— PROBLEM —
Write the entries out exactly, with the final line being the one containing "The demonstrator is".

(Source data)
+ + +

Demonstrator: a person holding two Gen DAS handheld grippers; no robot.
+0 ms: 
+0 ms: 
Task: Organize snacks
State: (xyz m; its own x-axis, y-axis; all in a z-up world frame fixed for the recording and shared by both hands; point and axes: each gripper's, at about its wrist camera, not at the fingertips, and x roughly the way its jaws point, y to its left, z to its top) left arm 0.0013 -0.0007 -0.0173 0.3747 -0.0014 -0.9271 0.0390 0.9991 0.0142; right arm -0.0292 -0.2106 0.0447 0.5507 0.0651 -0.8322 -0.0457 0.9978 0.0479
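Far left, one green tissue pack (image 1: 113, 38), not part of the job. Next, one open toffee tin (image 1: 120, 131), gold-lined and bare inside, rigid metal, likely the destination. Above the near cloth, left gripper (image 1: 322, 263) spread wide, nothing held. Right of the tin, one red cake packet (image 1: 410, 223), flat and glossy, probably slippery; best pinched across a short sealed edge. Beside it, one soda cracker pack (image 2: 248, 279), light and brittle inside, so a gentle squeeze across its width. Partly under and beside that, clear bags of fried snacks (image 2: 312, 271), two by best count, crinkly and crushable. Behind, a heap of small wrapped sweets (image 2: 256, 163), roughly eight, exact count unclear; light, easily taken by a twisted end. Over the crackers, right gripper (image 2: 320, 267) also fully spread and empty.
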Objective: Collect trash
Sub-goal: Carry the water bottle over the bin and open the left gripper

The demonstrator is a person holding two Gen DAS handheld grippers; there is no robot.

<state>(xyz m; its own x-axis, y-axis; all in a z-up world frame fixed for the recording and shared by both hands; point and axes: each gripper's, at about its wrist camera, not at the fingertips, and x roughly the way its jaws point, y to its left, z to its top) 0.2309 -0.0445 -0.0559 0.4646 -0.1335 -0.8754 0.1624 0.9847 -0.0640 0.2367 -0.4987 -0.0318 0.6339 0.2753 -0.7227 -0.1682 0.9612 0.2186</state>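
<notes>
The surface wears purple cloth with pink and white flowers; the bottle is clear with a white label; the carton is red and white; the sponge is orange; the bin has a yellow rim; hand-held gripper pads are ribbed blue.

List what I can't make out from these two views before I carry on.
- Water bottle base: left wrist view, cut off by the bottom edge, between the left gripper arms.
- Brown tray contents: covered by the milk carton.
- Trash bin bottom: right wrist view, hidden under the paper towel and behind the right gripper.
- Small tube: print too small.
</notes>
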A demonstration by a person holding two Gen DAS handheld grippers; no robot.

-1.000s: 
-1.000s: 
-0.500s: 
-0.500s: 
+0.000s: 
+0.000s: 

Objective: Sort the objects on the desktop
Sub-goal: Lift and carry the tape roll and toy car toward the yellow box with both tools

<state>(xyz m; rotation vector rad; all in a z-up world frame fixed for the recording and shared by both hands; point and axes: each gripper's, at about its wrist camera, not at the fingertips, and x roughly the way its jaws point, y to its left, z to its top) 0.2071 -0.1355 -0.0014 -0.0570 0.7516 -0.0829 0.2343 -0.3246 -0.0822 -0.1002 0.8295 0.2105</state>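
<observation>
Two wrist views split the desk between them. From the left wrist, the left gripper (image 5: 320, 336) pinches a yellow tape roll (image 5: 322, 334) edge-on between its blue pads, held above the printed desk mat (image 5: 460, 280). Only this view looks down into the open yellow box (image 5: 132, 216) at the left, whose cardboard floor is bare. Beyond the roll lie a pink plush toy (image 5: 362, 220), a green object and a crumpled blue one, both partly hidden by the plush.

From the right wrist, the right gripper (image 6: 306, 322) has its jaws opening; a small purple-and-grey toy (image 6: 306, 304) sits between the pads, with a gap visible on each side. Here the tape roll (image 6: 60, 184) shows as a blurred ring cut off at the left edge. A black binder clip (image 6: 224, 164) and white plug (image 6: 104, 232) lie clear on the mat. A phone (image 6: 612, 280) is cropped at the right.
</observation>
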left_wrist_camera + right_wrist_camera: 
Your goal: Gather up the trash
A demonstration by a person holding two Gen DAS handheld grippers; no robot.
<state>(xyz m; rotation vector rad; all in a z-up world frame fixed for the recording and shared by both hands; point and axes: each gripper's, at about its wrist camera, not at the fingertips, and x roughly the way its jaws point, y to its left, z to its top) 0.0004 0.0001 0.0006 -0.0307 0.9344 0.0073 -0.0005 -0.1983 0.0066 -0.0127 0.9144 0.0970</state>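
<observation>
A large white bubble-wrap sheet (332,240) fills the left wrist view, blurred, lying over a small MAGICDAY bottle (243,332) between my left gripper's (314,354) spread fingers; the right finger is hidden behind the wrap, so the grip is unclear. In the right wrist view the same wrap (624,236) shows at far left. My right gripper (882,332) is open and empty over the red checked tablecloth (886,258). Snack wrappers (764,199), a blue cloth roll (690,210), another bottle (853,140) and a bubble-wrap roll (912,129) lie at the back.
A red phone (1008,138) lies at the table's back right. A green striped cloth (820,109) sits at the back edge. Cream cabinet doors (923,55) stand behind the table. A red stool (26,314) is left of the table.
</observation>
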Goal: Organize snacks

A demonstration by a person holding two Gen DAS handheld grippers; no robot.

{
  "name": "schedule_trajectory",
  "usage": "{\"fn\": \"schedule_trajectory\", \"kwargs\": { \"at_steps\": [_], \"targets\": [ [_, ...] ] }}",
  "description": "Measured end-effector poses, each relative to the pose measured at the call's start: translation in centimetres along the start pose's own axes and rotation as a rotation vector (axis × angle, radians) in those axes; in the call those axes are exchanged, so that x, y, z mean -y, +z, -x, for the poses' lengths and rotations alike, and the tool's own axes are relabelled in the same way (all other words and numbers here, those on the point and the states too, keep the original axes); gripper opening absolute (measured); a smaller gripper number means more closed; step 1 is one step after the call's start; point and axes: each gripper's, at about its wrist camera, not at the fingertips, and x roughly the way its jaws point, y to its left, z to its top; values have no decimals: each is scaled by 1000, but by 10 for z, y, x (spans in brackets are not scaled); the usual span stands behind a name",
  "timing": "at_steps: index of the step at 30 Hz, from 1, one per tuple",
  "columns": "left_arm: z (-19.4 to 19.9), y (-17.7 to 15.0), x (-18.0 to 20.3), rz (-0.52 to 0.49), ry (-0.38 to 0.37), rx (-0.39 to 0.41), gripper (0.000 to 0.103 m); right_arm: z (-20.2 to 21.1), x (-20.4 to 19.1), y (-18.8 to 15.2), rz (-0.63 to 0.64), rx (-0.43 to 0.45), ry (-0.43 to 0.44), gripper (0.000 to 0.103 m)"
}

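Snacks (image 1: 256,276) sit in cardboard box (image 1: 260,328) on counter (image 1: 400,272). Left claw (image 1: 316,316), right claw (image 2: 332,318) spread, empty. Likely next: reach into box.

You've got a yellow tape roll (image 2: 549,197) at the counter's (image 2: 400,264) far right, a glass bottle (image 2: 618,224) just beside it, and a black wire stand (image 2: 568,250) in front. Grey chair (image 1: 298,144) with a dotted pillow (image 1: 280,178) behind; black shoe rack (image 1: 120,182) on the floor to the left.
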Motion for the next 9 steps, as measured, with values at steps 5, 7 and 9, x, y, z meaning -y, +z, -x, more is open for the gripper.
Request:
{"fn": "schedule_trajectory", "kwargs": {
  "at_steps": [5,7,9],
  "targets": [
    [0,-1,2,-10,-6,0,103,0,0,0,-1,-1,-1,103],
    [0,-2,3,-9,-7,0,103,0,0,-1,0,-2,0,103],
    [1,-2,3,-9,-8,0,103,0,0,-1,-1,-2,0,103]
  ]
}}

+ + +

— EXPECTED ANSWER —
Demonstrator: a person holding two Gen DAS handheld grippers; no robot.
+0 ms: 
+0 ms: 
Task: Organize snacks
State: (xyz m; its own x-axis, y-axis; all in a z-up world frame fixed for the recording and shared by both hands; point and axes: each gripper's, at about its wrist camera, not at the fingertips, and x roughly the way its jaws point, y to its left, z to its top) left arm 0.0013 -0.0007 -0.0173 0.3747 -0.0014 -0.9271 0.0390 0.9991 0.0142; right arm -0.0292 -0.2106 0.0447 0.5507 0.0651 -0.8322 -0.0457 0.9978 0.0479
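Far left, one green tissue pack (image 1: 113, 38), not part of the job. Next, one open toffee tin (image 1: 120, 131), gold-lined and bare inside, rigid metal, likely the destination. Above the near cloth, left gripper (image 1: 322, 263) spread wide, nothing held. Right of the tin, one red cake packet (image 1: 410, 223), flat and glossy, probably slippery; best pinched across a short sealed edge. Beside it, one soda cracker pack (image 2: 248, 279), light and brittle inside, so a gentle squeeze across its width. Partly under and beside that, clear bags of fried snacks (image 2: 312, 271), two by best count, crinkly and crushable. Behind, a heap of small wrapped sweets (image 2: 256, 163), roughly eight, exact count unclear; light, easily taken by a twisted end. Over the crackers, right gripper (image 2: 320, 267) also fully spread and empty.
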Objective: Collect trash
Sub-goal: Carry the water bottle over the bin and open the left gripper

The demonstrator is a person holding two Gen DAS handheld grippers; there is no robot.

That brings the answer to completion.